Show all lines from the material that carry the word "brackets".

▸ GIVEN MATERIAL:
════════════════════
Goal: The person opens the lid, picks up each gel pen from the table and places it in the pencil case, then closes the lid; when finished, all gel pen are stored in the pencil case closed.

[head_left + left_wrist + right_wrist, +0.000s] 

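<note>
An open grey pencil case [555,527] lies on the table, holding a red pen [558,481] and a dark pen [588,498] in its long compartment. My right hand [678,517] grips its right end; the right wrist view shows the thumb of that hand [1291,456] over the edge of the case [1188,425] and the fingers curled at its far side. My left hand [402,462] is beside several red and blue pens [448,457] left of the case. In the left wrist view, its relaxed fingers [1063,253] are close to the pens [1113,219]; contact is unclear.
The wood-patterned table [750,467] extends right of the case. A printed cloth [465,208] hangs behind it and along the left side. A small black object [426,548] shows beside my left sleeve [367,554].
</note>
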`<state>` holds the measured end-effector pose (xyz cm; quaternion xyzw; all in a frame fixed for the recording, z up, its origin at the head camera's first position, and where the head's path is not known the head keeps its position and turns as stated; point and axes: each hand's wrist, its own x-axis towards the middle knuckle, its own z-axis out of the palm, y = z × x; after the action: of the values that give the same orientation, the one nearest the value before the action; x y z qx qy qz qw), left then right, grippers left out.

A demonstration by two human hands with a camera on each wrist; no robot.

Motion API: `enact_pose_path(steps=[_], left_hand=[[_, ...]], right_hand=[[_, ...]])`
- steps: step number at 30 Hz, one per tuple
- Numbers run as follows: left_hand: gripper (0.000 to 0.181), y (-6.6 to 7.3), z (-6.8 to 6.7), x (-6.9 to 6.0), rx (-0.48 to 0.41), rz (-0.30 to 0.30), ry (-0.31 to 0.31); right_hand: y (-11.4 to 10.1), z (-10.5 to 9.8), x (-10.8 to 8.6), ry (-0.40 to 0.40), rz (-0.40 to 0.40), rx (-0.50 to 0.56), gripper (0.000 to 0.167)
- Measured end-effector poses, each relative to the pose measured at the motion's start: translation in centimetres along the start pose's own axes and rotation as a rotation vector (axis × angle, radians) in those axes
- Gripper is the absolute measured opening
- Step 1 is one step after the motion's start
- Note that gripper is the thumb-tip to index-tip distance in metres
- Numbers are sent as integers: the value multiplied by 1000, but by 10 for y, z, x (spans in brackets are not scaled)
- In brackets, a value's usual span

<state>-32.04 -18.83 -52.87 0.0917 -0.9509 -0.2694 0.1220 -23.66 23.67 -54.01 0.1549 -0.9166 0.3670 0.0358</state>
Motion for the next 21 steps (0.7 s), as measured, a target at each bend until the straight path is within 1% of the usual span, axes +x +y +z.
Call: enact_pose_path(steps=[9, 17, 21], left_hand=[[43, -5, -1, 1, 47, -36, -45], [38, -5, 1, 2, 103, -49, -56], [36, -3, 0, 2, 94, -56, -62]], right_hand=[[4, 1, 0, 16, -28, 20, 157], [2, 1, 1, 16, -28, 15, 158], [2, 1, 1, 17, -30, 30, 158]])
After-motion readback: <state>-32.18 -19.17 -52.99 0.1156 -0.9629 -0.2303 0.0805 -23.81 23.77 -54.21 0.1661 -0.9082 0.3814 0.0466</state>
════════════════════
▸ RESULT:
- Numbers are sent as integers: the value multiplied by 1000, but by 10 for y, z, x (spans in brackets are not scaled)
- In brackets, a value's usual span

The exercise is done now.